Он добавил, как всегда охотно делясь своим опытом в этой области:

— Нельзя требовать всего от одной женщины; надо брать совершенное там, где его находишь. Совершенное так редко!

При этом, следуя загадочному течению своей мысли, он приподнял левую руку и посмотрел на свое кольцо. Я сказал ему:

— Эта чудесная вакхическая сцена заменила тебе твой герб, то деревцо?

— Ах да, бук, дерево Дю Фо.[222] Мой прадед в Пуату при Людовике Шестнадцатом был то, что называлось «благородный», то есть принадлежал к недворянской знати. Потом он стал членом революционного клуба в Пуатье и скупщиком национальных имуществ, благодаря чему я пользуюсь расположением владетельных особ и сам считаюсь аристократом в нашем обществе израильтян и американцев. Почему я изменил буку Дю Фо? Зачем? Он не уступал дубу Дюшена[223] де ла Сикотьер. А я заменил его вакхической сценой, бесплодным лавром и эмблематической полуколонной.

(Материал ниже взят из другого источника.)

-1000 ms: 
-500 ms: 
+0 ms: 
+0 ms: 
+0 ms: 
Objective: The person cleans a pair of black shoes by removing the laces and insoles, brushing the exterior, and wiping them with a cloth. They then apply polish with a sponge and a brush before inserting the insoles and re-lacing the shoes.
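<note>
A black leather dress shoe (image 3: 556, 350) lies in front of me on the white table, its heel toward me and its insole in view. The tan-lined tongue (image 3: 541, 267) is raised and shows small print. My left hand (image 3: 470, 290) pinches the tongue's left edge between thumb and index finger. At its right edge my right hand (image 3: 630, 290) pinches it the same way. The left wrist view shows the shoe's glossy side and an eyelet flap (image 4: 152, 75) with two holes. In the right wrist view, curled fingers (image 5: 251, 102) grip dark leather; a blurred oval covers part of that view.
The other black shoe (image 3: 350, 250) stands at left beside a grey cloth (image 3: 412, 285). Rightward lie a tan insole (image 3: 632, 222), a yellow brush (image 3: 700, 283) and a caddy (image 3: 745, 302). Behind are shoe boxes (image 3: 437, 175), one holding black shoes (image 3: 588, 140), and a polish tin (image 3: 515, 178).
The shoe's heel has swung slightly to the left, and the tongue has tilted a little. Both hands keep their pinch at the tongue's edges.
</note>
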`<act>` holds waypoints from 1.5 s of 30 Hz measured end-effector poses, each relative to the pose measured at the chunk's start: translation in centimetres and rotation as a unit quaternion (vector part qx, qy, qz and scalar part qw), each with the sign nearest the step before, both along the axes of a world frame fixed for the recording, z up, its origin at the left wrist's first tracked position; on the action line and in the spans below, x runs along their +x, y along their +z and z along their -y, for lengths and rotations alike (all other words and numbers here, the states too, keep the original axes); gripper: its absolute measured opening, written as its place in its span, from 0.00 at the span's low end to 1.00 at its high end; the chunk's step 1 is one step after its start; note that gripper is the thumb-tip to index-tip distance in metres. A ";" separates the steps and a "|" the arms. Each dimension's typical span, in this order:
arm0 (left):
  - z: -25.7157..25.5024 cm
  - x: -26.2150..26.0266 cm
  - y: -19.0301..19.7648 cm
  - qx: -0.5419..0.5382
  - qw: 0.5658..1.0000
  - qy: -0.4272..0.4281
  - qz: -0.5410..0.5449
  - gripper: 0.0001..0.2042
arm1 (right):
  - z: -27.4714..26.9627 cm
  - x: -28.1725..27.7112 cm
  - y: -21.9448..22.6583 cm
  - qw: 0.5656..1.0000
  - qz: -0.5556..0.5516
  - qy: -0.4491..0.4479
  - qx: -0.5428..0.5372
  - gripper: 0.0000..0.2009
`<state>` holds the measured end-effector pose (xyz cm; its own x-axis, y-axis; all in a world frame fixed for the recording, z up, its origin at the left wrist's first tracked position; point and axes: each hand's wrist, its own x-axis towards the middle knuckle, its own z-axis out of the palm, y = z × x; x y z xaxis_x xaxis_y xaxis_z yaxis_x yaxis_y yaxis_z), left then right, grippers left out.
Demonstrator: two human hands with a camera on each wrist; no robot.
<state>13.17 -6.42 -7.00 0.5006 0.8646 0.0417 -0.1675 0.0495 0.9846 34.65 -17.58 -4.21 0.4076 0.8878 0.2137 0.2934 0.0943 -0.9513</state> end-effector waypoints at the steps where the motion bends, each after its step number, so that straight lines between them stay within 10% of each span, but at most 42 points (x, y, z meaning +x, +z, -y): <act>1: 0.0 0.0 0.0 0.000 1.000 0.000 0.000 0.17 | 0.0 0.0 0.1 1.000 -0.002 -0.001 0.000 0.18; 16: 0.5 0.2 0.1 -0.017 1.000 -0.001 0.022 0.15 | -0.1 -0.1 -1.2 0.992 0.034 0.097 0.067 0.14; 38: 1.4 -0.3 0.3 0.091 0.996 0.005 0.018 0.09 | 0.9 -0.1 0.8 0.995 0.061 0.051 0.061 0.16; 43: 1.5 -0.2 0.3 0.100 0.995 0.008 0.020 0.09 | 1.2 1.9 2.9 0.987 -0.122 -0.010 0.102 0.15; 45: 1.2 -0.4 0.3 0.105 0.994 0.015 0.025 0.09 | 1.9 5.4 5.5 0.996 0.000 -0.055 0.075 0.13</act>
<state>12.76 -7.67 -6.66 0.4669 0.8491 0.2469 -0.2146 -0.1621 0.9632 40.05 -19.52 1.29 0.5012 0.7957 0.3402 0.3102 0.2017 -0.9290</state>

Пока с насмешливым пафосом он говорил все это, мы подошли к особняку его друга Голо, но Дю Фо не остановился перед двумя медными молотками в виде Нептунов, сиявшими на двери, как краны в ванной комнате.

— Ты так спешил к Голо?

Он, казалось, не слышал моих слов и все ускорял шаг. Во весь дух домчались мы до улицы Матиньон, по которой он и устремился. Вдруг он стал перед большим унылым шестиэтажным домом. Он молчал и с каким-то беспокойством смотрел на плоский оштукатуренный фасад, испещренный многочисленными окнами.

— Долго ты будешь так стоять? — спросил я его. — Тебе известно, что в этом доме живет госпожа Сэр?

Я был уверен, что задену его, упоминая о женщине, которую он не терпел за фальшивую красоту, за всем известную продажность и потрясающую глупость, женщине, которую подозревали в том, что теперь, постаревшая и опустившаяся, она подворовывает в магазинах кружева. Но он ответил мне слабым, почти жалобным голосом:

— Ты думаешь?

— Уверен. Вот видишь в окнах третьего этажа ее ужасные занавески с красными леопардами?

Он кивнул.

— Госпожа Сэр… Да, верно, действительно она здесь живет. Думаю, что она сейчас там, за одним из красных леопардов.